### WORK ITEM
Leave out all images and set down the records exactly as given.

Records from a dataset
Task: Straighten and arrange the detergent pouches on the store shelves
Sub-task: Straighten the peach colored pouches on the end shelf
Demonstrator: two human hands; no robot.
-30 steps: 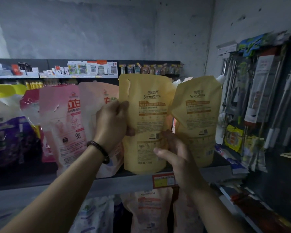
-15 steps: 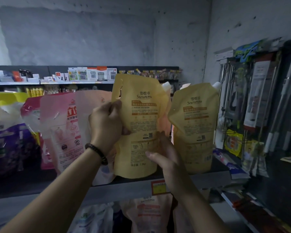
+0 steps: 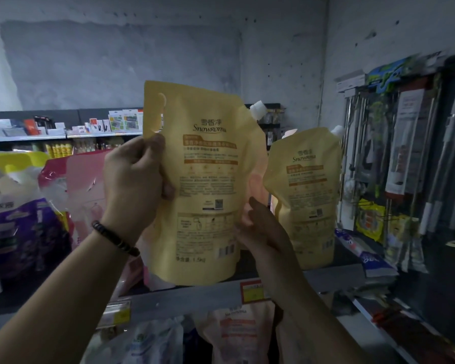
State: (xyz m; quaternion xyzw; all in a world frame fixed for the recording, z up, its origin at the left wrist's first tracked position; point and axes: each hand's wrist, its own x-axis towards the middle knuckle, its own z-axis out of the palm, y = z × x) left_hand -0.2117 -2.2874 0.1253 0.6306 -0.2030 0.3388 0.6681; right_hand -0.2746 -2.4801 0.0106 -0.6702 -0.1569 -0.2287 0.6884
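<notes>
Centre frame, a yellow detergent pouch (image 3: 208, 185) is held upright in front of the shelf (image 3: 195, 295), its white spout cap (image 3: 256, 109) at upper right and its contents unseen. The left hand (image 3: 134, 185) grips its left edge, fingers curled round it. The right hand (image 3: 260, 227) meets the lower right edge with its fingers hidden behind, so its grip cannot be told. On the shelf a second yellow pouch (image 3: 305, 195) stands to the right and pink pouches (image 3: 87, 185) to the left.
</notes>
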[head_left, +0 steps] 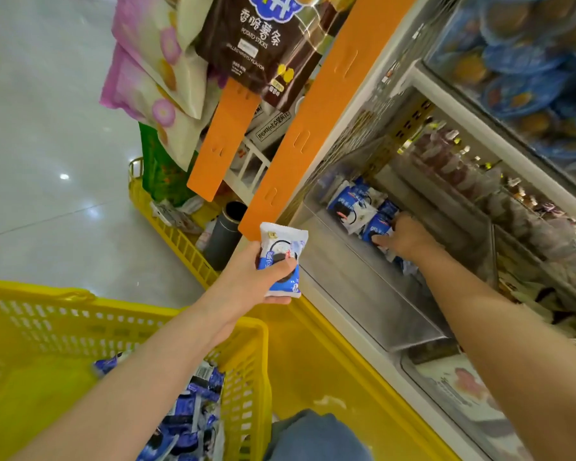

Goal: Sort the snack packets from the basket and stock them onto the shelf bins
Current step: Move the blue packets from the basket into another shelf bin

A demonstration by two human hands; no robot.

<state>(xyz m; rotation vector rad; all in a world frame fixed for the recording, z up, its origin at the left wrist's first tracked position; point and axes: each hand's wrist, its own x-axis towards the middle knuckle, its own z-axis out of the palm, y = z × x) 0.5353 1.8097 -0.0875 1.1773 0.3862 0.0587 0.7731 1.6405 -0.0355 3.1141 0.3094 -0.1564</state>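
You're on a pale glossy tile floor [47, 128] with overhead lights mirrored in it as bright spots. To your right is a white-framed shelf unit [463, 109] on a yellow plinth [330, 361], its upper tier packed with blue packs [529, 54]. Two orange hang strips [316, 121] run down its end. A brown potato-sticks bag [246, 51] and pink-and-cream bags [150, 78] hang there, with a green bag [162, 171] below. Behind the strips are a white rack [251, 164] and a dark grey cylinder [222, 234]. The light is even and shadows are soft.
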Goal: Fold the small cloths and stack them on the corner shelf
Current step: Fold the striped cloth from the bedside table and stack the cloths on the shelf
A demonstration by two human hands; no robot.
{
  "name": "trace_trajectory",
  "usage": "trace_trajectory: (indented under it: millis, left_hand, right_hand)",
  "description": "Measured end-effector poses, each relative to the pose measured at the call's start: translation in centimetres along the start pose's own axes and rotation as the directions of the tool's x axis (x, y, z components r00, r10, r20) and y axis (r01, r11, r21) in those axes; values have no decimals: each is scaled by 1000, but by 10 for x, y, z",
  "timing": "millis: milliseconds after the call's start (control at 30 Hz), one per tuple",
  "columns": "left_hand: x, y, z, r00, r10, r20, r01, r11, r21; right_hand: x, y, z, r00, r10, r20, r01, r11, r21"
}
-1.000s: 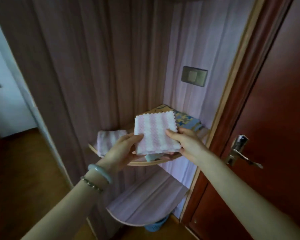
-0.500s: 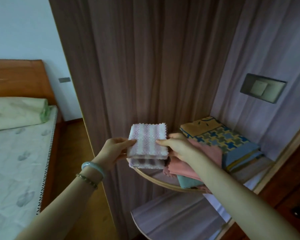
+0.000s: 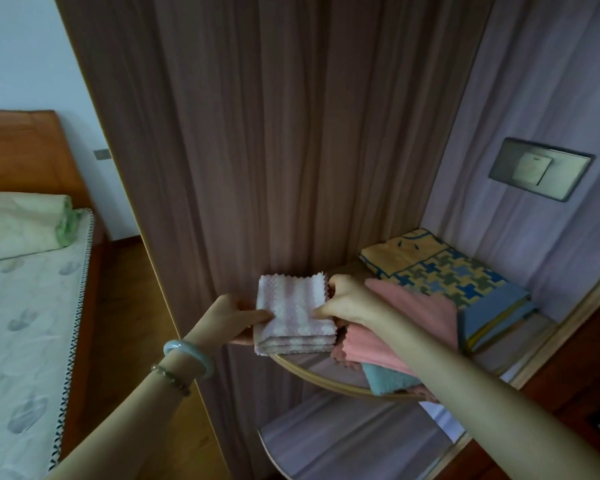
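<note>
Big brown wood-grain panel [image 3: 257, 133] fills the middle of the view, with a bed [image 3: 25, 323] off to the left and a pale green pillow [image 3: 21, 226] at its head. Tucked in the corner on the right is the corner shelf [image 3: 326, 377], its curved rim facing us and a lower shelf [image 3: 343, 441] beneath it. At the back of the upper tier lies a folded patterned cloth [image 3: 440, 271], yellow and blue. In front of it is a pink cloth [image 3: 413, 306], lying over a teal cloth [image 3: 385, 379] at the rim. And here's the action: the folded pink-and-white striped cloth [image 3: 291, 306] sits at the shelf's left end, just beside the pink one, its layered edges facing us. Whether it rests on the board or hangs just above it, I cannot tell. The left hand [image 3: 229, 317] grips its left edge, thumb on top, fingers underneath. The right hand [image 3: 343, 299] pinches the right edge, fingers curled. A grey wall switch [image 3: 539, 169] sits up on the right wall. On the left wrist are a pale bangle [image 3: 187, 355] and a bead bracelet [image 3: 170, 375].
</note>
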State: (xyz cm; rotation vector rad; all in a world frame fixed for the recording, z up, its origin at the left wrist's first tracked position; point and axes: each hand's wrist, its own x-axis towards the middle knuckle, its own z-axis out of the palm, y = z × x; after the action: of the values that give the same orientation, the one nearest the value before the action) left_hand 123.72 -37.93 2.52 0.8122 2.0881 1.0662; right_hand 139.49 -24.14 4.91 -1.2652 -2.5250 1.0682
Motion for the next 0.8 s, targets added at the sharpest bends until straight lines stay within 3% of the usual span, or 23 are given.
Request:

### RESULT OF THIS EXERCISE
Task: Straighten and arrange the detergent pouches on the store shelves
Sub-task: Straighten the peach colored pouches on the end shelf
Demonstrator: two human hands; no robot.
-30 steps: 
-15 steps: 
+0 steps: 
State: (xyz m; quaternion xyzw; all in a world frame fixed for the recording, z up, its origin at the left wrist's first tracked position; point and axes: each hand's wrist, its own x-axis towards the middle knuckle, its own z-axis out of the palm, y = z × x) left_hand -0.2117 -2.2874 0.1253 0.6306 -0.2030 0.3388 0.6681; right_hand -0.2746 -2.4801 0.0106 -0.6702 -0.1569 -0.2287 0.6884
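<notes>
Centre frame, a yellow detergent pouch (image 3: 208, 185) is held upright in front of the shelf (image 3: 195, 295), its white spout cap (image 3: 256, 109) at upper right and its contents unseen. The left hand (image 3: 134, 185) grips its left edge, fingers curled round it. The right hand (image 3: 260, 227) meets the lower right edge with its fingers hidden behind, so its grip cannot be told. On the shelf a second yellow pouch (image 3: 305, 195) stands to the right and pink pouches (image 3: 87, 185) to the left.
</notes>
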[head_left, +0 steps] 

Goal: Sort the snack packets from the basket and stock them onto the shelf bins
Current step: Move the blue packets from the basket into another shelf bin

A demonstration by two human hands; no robot.

<state>(xyz m; rotation vector rad; all in a world frame fixed for the recording, z up, its origin at the left wrist's first tracked position; point and axes: each hand's wrist, its own x-axis towards the middle knuckle, its own z-axis out of the palm, y = z × x) 0.5353 1.8097 -0.0875 1.1773 0.3862 0.0587 0.7731 1.6405 -0.0355 3.1141 0.3094 -0.1564</state>
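You're on a pale glossy tile floor [47, 128] with overhead lights mirrored in it as bright spots. To your right is a white-framed shelf unit [463, 109] on a yellow plinth [330, 361], its upper tier packed with blue packs [529, 54]. Two orange hang strips [316, 121] run down its end. A brown potato-sticks bag [246, 51] and pink-and-cream bags [150, 78] hang there, with a green bag [162, 171] below. Behind the strips are a white rack [251, 164] and a dark grey cylinder [222, 234]. The light is even and shadows are soft.
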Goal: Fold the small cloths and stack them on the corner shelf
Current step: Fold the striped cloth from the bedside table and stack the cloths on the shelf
A demonstration by two human hands; no robot.
{
  "name": "trace_trajectory",
  "usage": "trace_trajectory: (indented under it: millis, left_hand, right_hand)",
  "description": "Measured end-effector poses, each relative to the pose measured at the call's start: translation in centimetres along the start pose's own axes and rotation as the directions of the tool's x axis (x, y, z components r00, r10, r20) and y axis (r01, r11, r21) in those axes; values have no decimals: each is scaled by 1000, but by 10 for x, y, z",
  "timing": "millis: milliseconds after the call's start (control at 30 Hz), one per tuple",
  "columns": "left_hand: x, y, z, r00, r10, r20, r01, r11, r21; right_hand: x, y, z, r00, r10, r20, r01, r11, r21"
}
-1.000s: 
-0.500s: 
+0.000s: 
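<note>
Big brown wood-grain panel [image 3: 257, 133] fills the middle of the view, with a bed [image 3: 25, 323] off to the left and a pale green pillow [image 3: 21, 226] at its head. Tucked in the corner on the right is the corner shelf [image 3: 326, 377], its curved rim facing us and a lower shelf [image 3: 343, 441] beneath it. At the back of the upper tier lies a folded patterned cloth [image 3: 440, 271], yellow and blue. In front of it is a pink cloth [image 3: 413, 306], lying over a teal cloth [image 3: 385, 379] at the rim. And here's the action: the folded pink-and-white striped cloth [image 3: 291, 306] sits at the shelf's left end, just beside the pink one, its layered edges facing us. Whether it rests on the board or hangs just above it, I cannot tell. The left hand [image 3: 229, 317] grips its left edge, thumb on top, fingers underneath. The right hand [image 3: 343, 299] pinches the right edge, fingers curled. A grey wall switch [image 3: 539, 169] sits up on the right wall. On the left wrist are a pale bangle [image 3: 187, 355] and a bead bracelet [image 3: 170, 375].
</note>
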State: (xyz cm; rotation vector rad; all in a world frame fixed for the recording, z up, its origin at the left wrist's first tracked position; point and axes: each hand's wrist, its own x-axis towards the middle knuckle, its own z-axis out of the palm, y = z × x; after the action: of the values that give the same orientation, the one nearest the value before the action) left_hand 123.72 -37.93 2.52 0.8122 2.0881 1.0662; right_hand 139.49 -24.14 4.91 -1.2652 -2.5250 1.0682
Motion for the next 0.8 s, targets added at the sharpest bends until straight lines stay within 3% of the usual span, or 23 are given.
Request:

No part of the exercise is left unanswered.